Hahaha i was waiting for you to reply. This is definitely one i'm going to get. I loved the v2 but didn't like the v3 at all.


----------



## BumbleBee (21/8/16)

Dubz said:


> Hahaha i was waiting for you to reply. This is definitely one i'm going to get. I loved the v2 but didn't like the v3 at all.


LoL, it's no secret that I'm a huge fan of the v2, and yes, that v3 isn't a Billow at all. I will definitely be picking up a few of these v2.5s, doubt I'll part with my v2s just yet though. Now we just need some nice 24mm VTC Minis

Reactions: Like 1


----------



## Dubz (21/8/16)

BumbleBee said:


> LoL, it's no secret that I'm a huge fan of the v2, and yes, that v3 isn't a Billow at all. I will definitely be picking up a few of these v2.5s, doubt I'll part with my v2s just yet though. Now we just need some nice 24mm VTC Minis


I was hoping that the VTC mini dual would be 24 or 25mm but i see it's 23mm.


----------



## BumbleBee (21/8/16)

Dubz said:


> I was hoping that the VTC mini dual would be 24 or 25mm but it seems they keeping it at 23mm.

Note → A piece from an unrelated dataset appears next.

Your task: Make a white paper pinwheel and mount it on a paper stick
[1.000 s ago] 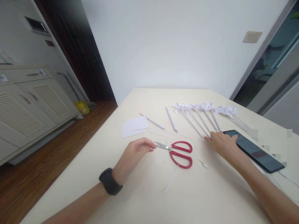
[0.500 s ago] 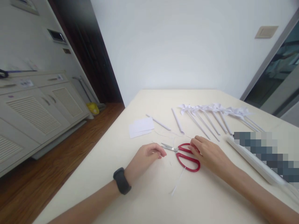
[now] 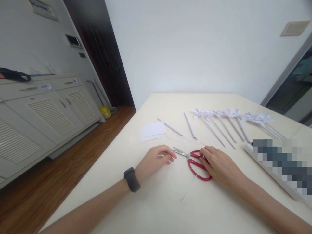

Life was so much simpler when everything was 22mm 

Well, maybe not _everything_

Reactions: Funny 2


----------



## BumbleBee (14/9/16)

This has got to be the quickest build I've done. The velocity deck is a pleasure to build on, wicking is so easy and filling the tank with 6ml of juice took mere seconds. The airflow is so smooth and the flavour on this tank is intense!

Here here it is next to the v2

Reactions: Like 5 | Winner 4 | Informative 1


----------



## Clouds4Days (14/9/16)

Why did they go from the v2 to v3 and back now to v2.5 why not just go V3 EL (Extra Large) or something.


----------



## BumbleBee (14/9/16)

Clouds4Days said:


> Why did they go from the v2 to v3 and back now to v2.5 why not just go V3 EL (Extra Large) or something.


Because they were dof and decided not only to reinvent the wheel but rather to reinvent the whole concept of transportation by combining all the ideas that everyone else had already come up with, this resulted in a piece of poo that leaked and nobody liked it because it was essentially a big Crius. Now they've given us what we actually wanted, a proper upgrade to an already great RTA

Reactions: Like 2 | Agree 2 | Informative 1


----------



## Clouds4Days (14/9/16)

BumbleBee said:


> Because they were dof and decided not only to reinvent the wheel but rather to reinvent the whole concept of transportation by combining all the ideas that everyone else had already come up with, this resulted in a piece of poo that leaked and nobody liked it because it was essentially a big Crius. Now they've given us what we actually wanted, a proper upgrade to an already great RTA



Wow that's intresting.
At a stage i was looking at getting a Griffin and was advised the billow v3 was better.
I never got either of them and from what you just said im dam glad i didn't get the billow then .


----------



## brotiform (14/9/16)

Billow V3 is a POS

Reactions: Agree 1 | Disagree 1


----------



## M5000 (14/9/16)

The legend! One for the Billow fan club! My 2 Billow V2's are my only tanks that never get a rest. 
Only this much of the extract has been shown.